PROVIDED MATERIAL:
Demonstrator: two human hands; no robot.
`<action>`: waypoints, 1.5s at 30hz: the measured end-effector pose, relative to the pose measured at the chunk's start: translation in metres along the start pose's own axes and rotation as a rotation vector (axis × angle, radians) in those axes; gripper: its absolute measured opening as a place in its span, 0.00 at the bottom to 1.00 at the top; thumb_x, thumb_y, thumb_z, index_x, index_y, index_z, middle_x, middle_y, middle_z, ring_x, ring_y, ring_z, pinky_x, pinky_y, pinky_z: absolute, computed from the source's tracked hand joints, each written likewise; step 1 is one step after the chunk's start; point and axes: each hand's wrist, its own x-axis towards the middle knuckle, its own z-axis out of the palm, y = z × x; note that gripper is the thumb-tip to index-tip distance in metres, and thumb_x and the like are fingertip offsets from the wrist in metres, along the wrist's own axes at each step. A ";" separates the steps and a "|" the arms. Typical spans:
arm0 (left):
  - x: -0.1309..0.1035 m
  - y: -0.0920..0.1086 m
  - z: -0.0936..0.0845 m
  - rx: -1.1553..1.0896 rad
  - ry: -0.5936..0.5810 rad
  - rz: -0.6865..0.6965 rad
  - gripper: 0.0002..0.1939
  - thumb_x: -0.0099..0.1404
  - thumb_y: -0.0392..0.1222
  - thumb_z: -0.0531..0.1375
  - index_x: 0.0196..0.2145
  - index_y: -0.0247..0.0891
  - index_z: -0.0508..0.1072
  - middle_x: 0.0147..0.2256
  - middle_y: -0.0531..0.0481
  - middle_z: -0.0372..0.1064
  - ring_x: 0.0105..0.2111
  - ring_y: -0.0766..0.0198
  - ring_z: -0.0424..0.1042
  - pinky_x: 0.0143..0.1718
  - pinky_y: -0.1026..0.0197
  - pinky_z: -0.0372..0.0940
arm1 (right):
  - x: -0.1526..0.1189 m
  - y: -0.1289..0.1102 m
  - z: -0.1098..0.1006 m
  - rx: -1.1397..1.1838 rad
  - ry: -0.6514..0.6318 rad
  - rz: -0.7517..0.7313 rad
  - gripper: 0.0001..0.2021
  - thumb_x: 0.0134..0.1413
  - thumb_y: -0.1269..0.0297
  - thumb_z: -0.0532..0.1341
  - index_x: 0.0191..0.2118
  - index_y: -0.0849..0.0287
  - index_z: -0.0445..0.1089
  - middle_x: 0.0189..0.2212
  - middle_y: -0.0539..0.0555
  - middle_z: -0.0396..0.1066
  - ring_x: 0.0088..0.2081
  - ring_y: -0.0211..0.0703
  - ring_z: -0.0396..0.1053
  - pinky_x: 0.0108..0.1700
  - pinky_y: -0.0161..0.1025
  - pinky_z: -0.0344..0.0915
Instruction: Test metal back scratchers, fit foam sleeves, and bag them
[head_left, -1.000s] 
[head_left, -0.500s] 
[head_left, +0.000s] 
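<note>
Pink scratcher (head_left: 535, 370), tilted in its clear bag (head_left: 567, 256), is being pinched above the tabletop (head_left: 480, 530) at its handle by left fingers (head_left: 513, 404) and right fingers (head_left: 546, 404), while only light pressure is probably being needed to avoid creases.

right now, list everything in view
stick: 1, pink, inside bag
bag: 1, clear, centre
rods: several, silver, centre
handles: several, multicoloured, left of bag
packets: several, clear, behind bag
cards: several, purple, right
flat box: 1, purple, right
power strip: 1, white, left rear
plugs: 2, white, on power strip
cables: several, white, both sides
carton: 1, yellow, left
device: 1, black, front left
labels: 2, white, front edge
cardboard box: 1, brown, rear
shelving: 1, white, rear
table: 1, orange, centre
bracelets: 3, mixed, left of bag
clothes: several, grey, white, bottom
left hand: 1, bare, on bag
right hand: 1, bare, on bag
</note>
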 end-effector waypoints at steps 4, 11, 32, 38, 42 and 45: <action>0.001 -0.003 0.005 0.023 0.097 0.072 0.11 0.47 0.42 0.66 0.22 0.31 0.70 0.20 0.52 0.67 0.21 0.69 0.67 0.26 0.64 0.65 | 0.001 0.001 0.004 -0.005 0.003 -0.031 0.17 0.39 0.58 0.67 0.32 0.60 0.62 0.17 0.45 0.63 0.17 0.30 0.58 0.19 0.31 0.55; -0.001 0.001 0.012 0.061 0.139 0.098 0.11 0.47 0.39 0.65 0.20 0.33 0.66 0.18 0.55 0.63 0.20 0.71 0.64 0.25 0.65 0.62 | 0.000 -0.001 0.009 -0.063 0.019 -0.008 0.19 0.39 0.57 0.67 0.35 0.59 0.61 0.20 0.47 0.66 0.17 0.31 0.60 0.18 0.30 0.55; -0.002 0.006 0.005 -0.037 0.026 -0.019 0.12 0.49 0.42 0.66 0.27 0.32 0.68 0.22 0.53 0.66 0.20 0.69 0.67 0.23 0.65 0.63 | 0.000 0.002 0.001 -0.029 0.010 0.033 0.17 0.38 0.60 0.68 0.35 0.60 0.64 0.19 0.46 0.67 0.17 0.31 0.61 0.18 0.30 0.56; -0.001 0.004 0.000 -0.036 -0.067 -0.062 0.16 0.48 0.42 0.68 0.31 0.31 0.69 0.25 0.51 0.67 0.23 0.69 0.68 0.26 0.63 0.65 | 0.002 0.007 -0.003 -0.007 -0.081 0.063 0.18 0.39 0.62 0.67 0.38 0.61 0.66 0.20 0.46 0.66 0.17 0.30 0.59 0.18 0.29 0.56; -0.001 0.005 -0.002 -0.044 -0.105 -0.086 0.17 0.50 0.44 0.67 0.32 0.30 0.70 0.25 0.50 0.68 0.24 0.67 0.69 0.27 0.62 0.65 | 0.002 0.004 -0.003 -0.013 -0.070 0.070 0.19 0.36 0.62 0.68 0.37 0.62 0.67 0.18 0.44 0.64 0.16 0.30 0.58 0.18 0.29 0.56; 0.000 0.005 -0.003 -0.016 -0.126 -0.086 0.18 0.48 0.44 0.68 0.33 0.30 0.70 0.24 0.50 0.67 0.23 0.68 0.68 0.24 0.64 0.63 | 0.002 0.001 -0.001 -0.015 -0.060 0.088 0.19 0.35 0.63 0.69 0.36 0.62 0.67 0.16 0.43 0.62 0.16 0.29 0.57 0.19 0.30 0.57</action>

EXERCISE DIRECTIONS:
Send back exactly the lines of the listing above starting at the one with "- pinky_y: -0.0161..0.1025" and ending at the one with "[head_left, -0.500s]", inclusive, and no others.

RESULT:
  - pinky_y: -0.0161..0.1025
  - pinky_z: -0.0344..0.0915
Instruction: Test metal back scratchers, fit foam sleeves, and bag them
[head_left, -1.000s] 
[head_left, -0.500s] 

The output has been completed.